CWRU, City of Cleveland implement new intervention strategies to reduce juvenile crime

Anna Giubileo, Staff Reporter

Case Western Reserve University is extending its partnership with the City of Cleveland and two Cleveland police departments through training and implementing strategies concerning intervention and family services with a focus on reducing juvenile crimes.

The Cleveland Metropolitan Housing Authority Police Department and the Cleveland Police Department (CPD) have been awarded a grant totalling close to $1 million so that they can create a “first social responder” taskforce to intervene with juvenile offenders and their families.

With the help of local company Beech Brook, whose services range from job training, financial advice, family counseling and general intervention, programs will be provided for the program participants.

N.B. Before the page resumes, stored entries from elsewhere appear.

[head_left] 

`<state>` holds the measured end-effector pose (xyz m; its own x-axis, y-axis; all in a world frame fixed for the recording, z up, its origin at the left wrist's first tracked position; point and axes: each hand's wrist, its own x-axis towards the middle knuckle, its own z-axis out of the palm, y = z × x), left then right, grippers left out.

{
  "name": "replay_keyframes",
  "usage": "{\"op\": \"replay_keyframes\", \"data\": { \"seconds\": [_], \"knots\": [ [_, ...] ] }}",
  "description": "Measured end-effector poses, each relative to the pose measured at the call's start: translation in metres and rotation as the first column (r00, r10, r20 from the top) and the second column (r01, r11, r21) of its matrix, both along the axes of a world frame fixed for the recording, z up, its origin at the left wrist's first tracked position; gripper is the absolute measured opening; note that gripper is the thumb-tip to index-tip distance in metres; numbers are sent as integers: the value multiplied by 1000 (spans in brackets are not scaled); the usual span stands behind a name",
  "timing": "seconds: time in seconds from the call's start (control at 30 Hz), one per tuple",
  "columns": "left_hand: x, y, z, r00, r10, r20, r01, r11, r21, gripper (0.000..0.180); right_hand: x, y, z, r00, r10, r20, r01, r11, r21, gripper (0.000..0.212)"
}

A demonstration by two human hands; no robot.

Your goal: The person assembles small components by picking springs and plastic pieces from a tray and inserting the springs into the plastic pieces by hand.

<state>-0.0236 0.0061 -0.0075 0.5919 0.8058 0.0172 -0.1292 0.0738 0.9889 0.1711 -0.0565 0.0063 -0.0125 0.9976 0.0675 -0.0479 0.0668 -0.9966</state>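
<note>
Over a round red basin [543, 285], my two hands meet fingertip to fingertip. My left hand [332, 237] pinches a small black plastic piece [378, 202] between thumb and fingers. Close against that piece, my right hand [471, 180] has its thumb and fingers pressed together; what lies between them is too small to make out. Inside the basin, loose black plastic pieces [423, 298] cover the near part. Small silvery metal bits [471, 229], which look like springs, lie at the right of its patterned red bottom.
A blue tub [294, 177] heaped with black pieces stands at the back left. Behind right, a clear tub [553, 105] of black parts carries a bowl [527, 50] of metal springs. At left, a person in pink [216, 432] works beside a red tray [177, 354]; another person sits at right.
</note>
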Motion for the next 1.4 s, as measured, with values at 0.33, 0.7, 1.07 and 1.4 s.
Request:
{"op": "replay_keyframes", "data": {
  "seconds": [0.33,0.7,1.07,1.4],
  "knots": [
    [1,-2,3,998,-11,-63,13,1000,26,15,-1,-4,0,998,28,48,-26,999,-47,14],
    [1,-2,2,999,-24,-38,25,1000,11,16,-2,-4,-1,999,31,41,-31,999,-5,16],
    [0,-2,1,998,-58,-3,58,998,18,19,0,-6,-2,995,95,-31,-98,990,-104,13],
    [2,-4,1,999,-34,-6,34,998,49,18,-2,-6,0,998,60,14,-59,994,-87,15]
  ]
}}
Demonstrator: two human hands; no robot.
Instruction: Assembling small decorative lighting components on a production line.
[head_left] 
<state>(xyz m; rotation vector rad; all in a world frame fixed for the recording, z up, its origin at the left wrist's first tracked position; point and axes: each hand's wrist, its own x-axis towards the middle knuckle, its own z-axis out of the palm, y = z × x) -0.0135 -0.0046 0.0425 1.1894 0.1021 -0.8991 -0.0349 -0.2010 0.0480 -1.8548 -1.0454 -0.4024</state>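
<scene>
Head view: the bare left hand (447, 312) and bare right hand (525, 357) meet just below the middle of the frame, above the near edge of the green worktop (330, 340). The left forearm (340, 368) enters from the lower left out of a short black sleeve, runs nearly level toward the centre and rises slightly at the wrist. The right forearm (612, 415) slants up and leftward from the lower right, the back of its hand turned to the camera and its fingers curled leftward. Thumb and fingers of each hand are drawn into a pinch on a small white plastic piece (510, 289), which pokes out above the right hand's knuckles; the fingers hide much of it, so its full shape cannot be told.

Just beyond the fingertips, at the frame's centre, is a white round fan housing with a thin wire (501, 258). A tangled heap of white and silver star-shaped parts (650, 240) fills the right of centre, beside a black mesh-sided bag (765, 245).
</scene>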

Mark Singer, the Leonard W. Mayo Professor in Family and Child Welfare at the Jack, Joseph and Morton Mandel School of Applied Social Sciences, has worked with the involved departments for similar initiatives in the past.

“The earlier you can intervene when someone has committed a crime, the more likely you are to help that person turn their life around,” Singer explained to the Daily.

The grant also allows for police officers to provide additional training in working with at-risk youth, another method used in juvenile crime prevention and intervention.

Thomas McCartney, commander of the CPD’s Third District, said, “Hopefully, this program will help limit crime at its source by providing what’s needed to families.”

Rather than working to penalize and discipline youth involved in illegal activities and crimes, this grant will allow Cleveland to provide the resources necessary to step in and help find a resolution to the problem of juvenile delinquency.  

“In a police officer’s belt, he or she has a gun, Taser, a baton, handcuffs, a flashlight—all this equipment,” Singer said. “This partnership hopes to add few more tools to the toolbelt.”